• **What is expected**: Copy each line of the entries that includes the word "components".

• **Data shown**:
_ _ _ _
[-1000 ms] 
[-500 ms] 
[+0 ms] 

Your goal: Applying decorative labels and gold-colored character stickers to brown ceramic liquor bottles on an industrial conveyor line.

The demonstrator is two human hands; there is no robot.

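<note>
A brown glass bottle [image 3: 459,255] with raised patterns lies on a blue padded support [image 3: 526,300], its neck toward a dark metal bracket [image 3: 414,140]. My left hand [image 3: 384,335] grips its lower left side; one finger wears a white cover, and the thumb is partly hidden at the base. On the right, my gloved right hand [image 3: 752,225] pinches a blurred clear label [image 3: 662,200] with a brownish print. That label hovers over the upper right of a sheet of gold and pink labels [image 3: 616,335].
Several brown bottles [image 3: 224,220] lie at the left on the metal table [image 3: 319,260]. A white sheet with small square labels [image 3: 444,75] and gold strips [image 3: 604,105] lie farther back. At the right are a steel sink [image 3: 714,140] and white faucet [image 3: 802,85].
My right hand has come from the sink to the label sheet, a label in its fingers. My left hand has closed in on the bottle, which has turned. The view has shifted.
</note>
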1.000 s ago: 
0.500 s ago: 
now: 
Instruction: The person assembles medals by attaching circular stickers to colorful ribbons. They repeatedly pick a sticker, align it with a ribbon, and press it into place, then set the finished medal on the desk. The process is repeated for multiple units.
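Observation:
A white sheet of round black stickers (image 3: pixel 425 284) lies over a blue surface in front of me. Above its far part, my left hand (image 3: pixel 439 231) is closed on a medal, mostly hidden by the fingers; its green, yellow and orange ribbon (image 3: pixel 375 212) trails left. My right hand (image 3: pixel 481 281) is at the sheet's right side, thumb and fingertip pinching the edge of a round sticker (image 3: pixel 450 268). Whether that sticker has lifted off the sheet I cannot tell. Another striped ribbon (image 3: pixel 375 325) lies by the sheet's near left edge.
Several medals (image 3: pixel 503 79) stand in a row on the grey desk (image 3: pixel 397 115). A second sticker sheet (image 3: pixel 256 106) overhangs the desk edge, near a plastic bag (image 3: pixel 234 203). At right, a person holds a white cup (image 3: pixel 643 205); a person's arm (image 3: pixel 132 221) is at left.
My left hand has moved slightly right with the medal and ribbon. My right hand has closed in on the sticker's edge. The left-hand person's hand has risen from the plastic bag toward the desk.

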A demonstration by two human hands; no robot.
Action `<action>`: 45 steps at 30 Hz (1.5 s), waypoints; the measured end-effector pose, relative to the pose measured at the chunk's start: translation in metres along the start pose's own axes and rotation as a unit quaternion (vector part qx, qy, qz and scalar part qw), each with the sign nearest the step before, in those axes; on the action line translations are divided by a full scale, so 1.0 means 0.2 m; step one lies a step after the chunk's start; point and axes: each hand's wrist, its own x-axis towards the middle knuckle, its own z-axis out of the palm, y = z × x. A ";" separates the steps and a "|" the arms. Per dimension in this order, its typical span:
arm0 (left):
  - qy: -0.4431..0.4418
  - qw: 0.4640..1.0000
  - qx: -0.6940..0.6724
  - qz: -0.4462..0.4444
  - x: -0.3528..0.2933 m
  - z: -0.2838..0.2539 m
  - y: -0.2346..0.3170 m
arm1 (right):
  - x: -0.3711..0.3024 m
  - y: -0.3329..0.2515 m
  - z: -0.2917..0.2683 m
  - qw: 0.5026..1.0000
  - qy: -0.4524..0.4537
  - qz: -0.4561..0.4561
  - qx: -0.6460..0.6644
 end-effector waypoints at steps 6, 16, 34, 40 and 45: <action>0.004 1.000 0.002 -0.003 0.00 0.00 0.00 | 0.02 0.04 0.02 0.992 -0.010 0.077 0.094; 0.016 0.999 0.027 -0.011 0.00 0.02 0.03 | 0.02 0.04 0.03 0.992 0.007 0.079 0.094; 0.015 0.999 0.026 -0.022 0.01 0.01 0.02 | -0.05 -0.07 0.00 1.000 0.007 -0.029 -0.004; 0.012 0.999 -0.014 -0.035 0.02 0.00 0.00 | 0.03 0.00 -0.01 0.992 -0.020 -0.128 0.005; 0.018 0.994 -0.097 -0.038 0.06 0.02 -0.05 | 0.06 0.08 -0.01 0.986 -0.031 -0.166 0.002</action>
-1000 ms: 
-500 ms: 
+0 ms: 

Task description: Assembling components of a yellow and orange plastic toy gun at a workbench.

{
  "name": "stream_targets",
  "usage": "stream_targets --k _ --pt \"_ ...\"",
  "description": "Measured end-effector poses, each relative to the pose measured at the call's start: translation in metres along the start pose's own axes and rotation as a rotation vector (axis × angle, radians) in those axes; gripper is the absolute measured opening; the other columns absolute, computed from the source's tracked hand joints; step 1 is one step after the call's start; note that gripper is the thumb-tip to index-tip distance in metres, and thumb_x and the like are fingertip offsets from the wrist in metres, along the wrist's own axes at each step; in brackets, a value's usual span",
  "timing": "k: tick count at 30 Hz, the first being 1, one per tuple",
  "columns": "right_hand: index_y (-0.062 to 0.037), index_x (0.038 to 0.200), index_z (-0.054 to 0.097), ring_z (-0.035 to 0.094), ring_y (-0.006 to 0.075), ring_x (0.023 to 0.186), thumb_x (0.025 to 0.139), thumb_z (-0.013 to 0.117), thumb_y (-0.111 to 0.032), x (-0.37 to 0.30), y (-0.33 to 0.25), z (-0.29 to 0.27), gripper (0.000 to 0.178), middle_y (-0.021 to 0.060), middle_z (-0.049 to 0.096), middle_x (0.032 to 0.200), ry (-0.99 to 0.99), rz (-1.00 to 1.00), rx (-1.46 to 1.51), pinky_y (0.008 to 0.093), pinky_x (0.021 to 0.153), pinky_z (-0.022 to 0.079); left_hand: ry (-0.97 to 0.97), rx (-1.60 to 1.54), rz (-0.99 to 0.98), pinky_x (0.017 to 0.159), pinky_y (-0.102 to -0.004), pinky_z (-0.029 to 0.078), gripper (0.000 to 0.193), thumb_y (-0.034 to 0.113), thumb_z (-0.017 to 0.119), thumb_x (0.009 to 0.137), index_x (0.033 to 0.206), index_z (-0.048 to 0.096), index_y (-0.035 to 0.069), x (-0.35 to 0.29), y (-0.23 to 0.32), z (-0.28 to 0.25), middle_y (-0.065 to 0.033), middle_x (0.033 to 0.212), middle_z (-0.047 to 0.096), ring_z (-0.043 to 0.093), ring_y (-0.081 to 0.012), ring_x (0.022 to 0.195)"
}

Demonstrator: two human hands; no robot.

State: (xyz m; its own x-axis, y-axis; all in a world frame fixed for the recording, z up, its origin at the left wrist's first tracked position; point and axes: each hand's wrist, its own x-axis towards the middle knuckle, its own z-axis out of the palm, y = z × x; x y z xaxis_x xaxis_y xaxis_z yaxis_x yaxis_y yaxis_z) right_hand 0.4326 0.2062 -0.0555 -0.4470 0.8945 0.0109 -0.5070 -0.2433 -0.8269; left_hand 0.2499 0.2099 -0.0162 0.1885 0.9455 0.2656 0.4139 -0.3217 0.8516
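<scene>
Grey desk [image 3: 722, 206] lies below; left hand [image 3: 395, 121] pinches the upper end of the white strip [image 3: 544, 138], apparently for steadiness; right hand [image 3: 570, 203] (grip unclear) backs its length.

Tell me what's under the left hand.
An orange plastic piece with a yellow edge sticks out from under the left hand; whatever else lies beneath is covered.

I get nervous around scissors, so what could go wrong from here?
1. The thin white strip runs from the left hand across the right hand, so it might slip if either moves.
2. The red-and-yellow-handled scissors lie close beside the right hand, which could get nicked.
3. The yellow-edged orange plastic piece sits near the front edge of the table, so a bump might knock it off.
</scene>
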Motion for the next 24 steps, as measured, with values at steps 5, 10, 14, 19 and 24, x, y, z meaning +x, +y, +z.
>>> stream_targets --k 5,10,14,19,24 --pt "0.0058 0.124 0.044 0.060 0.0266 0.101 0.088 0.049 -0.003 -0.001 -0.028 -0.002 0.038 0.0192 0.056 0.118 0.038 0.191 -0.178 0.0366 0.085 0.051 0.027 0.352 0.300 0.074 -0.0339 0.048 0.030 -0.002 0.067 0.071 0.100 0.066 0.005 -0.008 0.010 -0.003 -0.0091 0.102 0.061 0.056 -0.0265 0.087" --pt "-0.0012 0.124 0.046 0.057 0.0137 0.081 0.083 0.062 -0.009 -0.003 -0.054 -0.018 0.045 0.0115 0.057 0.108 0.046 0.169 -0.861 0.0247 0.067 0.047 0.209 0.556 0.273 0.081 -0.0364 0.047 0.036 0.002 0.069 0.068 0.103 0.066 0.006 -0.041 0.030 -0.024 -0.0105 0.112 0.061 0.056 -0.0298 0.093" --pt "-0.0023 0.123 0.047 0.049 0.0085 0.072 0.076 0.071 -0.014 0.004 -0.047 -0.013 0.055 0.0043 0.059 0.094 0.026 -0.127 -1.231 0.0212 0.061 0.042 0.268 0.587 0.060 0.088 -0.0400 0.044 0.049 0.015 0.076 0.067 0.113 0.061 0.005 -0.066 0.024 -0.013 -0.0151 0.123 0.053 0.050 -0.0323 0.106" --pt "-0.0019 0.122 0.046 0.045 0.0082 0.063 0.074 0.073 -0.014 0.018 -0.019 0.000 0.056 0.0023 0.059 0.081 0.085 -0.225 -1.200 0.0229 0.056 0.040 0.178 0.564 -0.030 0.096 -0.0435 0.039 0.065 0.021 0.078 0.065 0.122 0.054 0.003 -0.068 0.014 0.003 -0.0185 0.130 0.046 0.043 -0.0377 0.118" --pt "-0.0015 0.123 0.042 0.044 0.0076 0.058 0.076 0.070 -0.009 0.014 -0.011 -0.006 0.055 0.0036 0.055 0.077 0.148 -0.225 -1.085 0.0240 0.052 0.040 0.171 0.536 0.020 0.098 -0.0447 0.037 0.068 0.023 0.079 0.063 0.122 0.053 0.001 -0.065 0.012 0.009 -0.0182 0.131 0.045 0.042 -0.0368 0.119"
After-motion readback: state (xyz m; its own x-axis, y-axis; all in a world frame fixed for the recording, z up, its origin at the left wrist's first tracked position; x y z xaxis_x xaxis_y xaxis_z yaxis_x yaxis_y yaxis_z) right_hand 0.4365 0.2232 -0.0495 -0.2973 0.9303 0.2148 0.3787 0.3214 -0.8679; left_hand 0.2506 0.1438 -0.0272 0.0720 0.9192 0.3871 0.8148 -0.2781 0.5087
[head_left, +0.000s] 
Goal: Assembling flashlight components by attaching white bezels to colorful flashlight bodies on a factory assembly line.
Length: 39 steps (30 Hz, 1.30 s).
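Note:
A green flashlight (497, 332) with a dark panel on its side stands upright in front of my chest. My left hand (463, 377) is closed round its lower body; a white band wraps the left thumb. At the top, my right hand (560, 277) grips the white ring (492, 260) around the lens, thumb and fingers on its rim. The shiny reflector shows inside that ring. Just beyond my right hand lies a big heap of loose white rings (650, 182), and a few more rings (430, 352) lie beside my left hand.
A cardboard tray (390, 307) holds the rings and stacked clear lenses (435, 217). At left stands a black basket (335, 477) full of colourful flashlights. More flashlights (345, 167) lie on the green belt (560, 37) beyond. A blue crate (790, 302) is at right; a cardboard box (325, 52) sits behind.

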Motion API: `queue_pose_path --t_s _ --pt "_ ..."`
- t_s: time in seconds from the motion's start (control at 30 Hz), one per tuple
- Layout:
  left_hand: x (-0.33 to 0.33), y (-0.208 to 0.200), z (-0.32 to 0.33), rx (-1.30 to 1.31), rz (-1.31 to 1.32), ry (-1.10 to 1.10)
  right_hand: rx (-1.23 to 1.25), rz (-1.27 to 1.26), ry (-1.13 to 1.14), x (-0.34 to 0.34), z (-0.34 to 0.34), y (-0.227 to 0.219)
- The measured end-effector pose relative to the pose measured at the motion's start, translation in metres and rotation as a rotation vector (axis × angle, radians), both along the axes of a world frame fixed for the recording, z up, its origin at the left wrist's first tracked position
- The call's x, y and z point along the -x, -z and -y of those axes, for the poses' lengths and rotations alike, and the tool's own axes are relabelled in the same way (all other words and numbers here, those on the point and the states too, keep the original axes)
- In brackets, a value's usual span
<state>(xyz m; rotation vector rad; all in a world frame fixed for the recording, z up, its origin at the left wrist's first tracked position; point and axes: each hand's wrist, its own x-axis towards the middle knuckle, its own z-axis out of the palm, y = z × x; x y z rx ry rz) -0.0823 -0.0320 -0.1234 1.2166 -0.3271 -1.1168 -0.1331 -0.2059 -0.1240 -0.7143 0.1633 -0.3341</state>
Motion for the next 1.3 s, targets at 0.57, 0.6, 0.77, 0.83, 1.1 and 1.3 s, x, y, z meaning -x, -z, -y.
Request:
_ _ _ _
• **Answer space**:
Task description: Assembling components of a yellow and orange plastic toy gun at a workbench.
Goal: Assembling flashlight components by attaching white bezels to colorful flashlight bodies on a factory assembly line.

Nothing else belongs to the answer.